While major multinational beauty brands dominate China’s premium beauty sector, Uniskin has been able to carve out a niche, cult following for itself.
“There are two different groups of consumers,” Du said. “There’s always a group of consumers that follow the big names, but there are more and more users that actually are looking to see whether you have the technology or science to back up your credentials. We are going after the second because it’s hard to convert the big brand followers to us. We are targeting the newcomers into this area.”
As of now, the brand is heavily reliant on online — 80 percent of overall sales come from Tmall — although with its new funding it plans to expand its channels. Last year, its sales reached 150 million renminbi, or $23.49 million, while sales in the first quarter of this year surged more than 350 percent year-over-year.
The brand has some limited distribution via physical retailers like Harmay and Lane Crawford but will focus on building out its own self-operated retail network and is eyeing mall stores in HKRI Taikoo Hui and Kerry Centre in Shanghai, as well as some select street stores around the Former French Concession.
Uniskin also operates a cosmetic dermatology clinic in Shanghai with popular procedures available like Botox, fillers, and various laser treatments because Du felt it was important to provide a continuation of service as customers progress into middle age.
In the long run, Du said, “I want it to become a very scientific skin health brand, not just focusing on the topical creams or the skin care products but also ingestible beauty and also the professional products [for use after in-clinic procedures].
“That’s the future of where I see Uniskin.
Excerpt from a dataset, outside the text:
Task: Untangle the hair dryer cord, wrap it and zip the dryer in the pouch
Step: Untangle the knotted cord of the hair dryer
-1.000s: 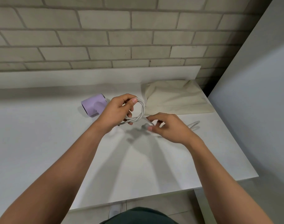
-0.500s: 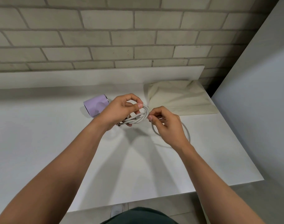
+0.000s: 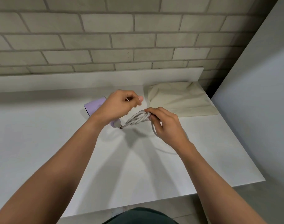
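Observation:
The lilac hair dryer [image 3: 94,105] lies on the white table [image 3: 57,143], mostly hidden behind my left wrist; its handle end [image 3: 115,124] shows below it. From that end the grey-white cord [image 3: 135,119] runs into a bundle of several loops, pinched at the far end by my right hand [image 3: 166,126]. A slack length of cord curves down on the table under my right wrist. My left hand [image 3: 118,105] hovers just above and left of the bundle, fingers loosely curled, thumb out, not touching it. The cream fabric pouch [image 3: 178,101] lies flat at the back right.
A low white upstand and a brick wall [image 3: 121,46] close off the back. A grey panel [image 3: 259,94] stands along the right. The table's front edge [image 3: 154,201] is near my body, its right edge just past the pouch.
My left hand has let go of the coiled loops and lifted up and left. My right hand moved in and now pinches the bundle, which has flattened toward the dryer's handle.

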Demonstrator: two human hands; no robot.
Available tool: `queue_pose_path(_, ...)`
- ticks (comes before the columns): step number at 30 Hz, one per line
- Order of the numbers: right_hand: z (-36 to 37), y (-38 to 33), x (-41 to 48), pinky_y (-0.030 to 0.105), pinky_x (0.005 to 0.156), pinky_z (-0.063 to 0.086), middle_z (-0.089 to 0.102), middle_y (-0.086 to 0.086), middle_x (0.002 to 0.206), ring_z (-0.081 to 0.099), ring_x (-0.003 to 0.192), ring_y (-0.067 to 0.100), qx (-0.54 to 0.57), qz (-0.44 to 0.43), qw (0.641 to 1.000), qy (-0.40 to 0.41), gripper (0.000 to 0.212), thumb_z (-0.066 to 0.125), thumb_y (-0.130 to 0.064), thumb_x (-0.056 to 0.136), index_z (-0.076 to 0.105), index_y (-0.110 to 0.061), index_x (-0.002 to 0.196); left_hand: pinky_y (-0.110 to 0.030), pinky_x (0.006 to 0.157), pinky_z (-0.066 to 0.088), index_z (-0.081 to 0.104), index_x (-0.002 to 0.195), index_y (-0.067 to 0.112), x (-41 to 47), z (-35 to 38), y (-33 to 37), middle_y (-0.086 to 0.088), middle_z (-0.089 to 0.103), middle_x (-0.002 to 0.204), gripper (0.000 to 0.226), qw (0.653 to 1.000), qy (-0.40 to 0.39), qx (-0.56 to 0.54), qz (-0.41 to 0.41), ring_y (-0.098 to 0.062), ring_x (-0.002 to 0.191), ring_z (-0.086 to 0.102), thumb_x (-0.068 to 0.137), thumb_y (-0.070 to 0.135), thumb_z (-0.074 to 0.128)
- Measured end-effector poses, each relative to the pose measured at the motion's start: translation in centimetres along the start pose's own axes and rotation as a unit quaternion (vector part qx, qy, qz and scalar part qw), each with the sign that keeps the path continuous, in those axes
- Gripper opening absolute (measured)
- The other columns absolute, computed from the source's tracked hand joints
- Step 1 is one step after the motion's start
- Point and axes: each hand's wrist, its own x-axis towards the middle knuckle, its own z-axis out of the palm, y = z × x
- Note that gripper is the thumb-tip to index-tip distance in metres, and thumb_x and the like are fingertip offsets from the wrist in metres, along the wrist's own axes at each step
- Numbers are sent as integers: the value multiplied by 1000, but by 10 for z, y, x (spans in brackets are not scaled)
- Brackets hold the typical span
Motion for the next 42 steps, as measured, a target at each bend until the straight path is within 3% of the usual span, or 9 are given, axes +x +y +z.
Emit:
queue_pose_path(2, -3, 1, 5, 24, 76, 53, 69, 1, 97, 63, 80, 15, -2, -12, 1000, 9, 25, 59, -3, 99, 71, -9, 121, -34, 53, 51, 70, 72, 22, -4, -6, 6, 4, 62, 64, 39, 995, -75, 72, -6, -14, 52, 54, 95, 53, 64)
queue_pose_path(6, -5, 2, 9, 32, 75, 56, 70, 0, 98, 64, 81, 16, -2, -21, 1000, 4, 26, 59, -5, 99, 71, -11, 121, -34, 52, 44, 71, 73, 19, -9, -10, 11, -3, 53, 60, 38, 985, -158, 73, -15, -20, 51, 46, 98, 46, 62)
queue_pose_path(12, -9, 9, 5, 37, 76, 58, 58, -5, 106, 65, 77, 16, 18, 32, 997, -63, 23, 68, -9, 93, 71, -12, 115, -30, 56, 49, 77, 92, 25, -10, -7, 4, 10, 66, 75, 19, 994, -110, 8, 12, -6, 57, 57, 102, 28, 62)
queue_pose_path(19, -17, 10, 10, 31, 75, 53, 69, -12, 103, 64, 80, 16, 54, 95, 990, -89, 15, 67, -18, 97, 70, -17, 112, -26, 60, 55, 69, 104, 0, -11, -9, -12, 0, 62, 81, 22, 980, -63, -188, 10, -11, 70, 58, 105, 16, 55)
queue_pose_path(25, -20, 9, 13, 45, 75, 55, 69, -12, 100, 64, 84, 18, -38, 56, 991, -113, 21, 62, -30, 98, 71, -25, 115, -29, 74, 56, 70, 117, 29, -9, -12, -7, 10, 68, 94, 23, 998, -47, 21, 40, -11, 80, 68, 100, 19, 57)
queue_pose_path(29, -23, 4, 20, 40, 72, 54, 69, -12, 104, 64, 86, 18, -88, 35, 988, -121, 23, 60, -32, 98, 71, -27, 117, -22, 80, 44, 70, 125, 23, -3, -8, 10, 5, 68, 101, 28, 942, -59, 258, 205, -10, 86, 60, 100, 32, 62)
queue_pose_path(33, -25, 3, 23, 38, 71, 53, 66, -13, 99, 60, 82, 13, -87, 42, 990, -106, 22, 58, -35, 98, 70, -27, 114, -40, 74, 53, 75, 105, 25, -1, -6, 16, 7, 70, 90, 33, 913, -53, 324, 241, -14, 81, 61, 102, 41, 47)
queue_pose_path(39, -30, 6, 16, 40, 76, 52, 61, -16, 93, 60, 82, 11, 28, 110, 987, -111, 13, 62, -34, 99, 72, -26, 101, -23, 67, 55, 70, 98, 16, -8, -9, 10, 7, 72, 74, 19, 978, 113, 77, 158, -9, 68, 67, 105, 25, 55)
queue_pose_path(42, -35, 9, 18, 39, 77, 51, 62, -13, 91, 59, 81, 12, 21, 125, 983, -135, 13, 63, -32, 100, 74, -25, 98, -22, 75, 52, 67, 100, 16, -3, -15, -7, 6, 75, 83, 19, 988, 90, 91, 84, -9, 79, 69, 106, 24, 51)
The present challenges are twofold: how to follow the different shifts in online traffic because as it has shifted from Weibo to WeChat to Red and now to TikTok,” he continued. “The other challenge is product development and to stay on top of our game. Consumers nowadays are difficult to satisfy because their interests and demands are always changing quite rapidly. Back then, it might be two to three years and now it’s probably three to six months. Their interest shifts that fast.”